Last night there was a small brush fire in the Bear Creek Greenbelt.  Almost certainly human caused, the fire burned a section along the dirt doubletrack behind the greenhouse.

Here’s a young Broad-tailed Hummingbird seeking nectar in the red salvia on our back deck:

Broad-tailed Hummingbird

During a lunch-time walk, I spotted this dragonfly . . . possibly a new one for me:

Dragonfly

After work as I was gazing out the back deck a young Red-tailed Hawk dropped down into the field behind our back yard.   Construction hasn’t yet begun on the homes that will be built there.  In the meantime, I’ll keep enjoying the wildlife I see.

Red-tailed Hawk

September 6, 2021

This morning a friend joined me for an amble through the Bear Creek Greenbelt.  We saw two dozen species of birds, including this young hawk:

Red-tailed Hawk (immature)

We also got a good look at a Pale Snaketail:

Pale Snaketail

September 5, 2021

This morning on our walk in the Bear Creek Greenbelt my better half and I spotted a sparrow hanging out with a couple of House Finches.  It was the first time I’d seen a Chipping Sparrow in the greenbelt.

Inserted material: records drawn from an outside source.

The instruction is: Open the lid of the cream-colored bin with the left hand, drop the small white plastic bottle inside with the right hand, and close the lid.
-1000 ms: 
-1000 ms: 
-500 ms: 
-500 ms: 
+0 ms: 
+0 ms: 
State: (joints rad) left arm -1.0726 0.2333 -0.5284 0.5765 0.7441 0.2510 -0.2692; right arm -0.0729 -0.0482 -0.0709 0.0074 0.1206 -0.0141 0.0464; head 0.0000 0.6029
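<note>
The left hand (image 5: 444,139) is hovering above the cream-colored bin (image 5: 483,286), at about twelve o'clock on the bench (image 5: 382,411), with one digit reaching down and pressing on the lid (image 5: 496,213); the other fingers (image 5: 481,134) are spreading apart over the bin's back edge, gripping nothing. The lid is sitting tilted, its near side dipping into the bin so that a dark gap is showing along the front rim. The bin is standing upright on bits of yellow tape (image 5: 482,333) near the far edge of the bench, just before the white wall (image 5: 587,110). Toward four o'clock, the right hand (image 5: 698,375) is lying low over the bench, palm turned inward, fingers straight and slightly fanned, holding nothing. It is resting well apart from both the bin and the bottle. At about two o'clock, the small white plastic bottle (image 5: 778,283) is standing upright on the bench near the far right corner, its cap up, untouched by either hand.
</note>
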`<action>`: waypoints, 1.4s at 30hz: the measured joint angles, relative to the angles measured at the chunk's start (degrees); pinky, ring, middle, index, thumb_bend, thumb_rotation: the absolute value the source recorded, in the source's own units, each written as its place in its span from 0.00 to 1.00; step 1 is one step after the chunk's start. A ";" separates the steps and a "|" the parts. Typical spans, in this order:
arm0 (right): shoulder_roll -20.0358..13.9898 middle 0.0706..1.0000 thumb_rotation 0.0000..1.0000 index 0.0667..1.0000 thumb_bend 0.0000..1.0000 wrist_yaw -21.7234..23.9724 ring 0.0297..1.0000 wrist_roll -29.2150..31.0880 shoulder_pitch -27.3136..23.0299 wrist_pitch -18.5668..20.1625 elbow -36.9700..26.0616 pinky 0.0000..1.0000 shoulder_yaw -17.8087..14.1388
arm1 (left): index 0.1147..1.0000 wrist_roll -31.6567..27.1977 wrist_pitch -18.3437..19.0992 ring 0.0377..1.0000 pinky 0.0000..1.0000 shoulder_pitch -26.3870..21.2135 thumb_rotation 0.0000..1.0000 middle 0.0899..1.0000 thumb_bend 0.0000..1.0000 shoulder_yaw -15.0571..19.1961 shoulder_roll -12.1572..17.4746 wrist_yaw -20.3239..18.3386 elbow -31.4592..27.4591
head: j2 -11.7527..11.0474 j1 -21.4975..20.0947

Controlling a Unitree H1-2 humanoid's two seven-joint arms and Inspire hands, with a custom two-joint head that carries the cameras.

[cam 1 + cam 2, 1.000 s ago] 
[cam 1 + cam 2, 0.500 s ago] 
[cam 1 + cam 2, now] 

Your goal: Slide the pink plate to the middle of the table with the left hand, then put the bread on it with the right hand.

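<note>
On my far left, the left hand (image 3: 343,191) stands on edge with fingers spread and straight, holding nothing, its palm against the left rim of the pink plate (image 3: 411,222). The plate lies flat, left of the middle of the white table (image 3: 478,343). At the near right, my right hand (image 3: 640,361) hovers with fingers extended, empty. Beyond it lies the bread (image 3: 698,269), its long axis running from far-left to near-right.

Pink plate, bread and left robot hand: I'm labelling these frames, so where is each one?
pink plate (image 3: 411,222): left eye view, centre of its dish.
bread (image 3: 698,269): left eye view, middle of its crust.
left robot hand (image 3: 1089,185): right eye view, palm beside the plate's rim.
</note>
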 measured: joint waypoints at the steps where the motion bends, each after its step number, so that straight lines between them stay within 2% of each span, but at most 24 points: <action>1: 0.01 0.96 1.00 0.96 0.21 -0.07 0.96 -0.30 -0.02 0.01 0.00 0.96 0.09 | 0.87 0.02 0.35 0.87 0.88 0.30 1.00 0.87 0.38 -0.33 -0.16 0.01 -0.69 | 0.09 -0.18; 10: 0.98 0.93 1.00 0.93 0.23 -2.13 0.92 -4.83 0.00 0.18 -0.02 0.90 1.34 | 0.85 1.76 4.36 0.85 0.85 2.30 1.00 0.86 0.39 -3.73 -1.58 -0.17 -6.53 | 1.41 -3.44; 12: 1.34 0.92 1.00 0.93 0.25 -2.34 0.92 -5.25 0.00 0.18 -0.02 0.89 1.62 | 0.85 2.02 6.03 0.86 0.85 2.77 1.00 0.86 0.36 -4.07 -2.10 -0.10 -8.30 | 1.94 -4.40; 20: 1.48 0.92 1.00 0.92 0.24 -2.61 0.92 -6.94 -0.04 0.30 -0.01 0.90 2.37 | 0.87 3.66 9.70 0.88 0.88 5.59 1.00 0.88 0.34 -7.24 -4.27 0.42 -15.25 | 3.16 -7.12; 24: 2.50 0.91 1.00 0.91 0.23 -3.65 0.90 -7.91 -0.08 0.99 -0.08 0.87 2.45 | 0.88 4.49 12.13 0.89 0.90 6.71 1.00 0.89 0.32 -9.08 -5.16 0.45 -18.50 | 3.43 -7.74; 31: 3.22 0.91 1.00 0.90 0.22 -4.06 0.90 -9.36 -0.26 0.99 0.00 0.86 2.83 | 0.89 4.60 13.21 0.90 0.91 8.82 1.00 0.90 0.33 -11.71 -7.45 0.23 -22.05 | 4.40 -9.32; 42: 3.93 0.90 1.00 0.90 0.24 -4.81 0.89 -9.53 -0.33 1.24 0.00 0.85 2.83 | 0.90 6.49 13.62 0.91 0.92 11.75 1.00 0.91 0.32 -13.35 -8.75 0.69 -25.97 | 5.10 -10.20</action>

Chipping Sparrow (juvenile)

A little later, we saw a couple of Lark Sparrows, also not a common bird to see in the greenbelt.  (And though Song Sparrows are by far the most common sparrow we see and hear, they’ve been scarce and quiet for the past couple of weeks.)

Lark Sparrow

A little later, I went on a search by myself for more sparrows.  I found one, a Vesper Sparrow, in a prairie dog town, but couldn’t get a good shot.  But I did get good looks at three Western Kingbirds and one Eastern Kingbird.

Western Kingbirds

Western Kingbird

Eastern Kingbird

There was also a flock of a hundred or more European Starlings, a mix of adults and immature individuals.  Soaring overhead were a Red-tailed Hawk, a Swainson’s Hawk, and several Turkey Vultures.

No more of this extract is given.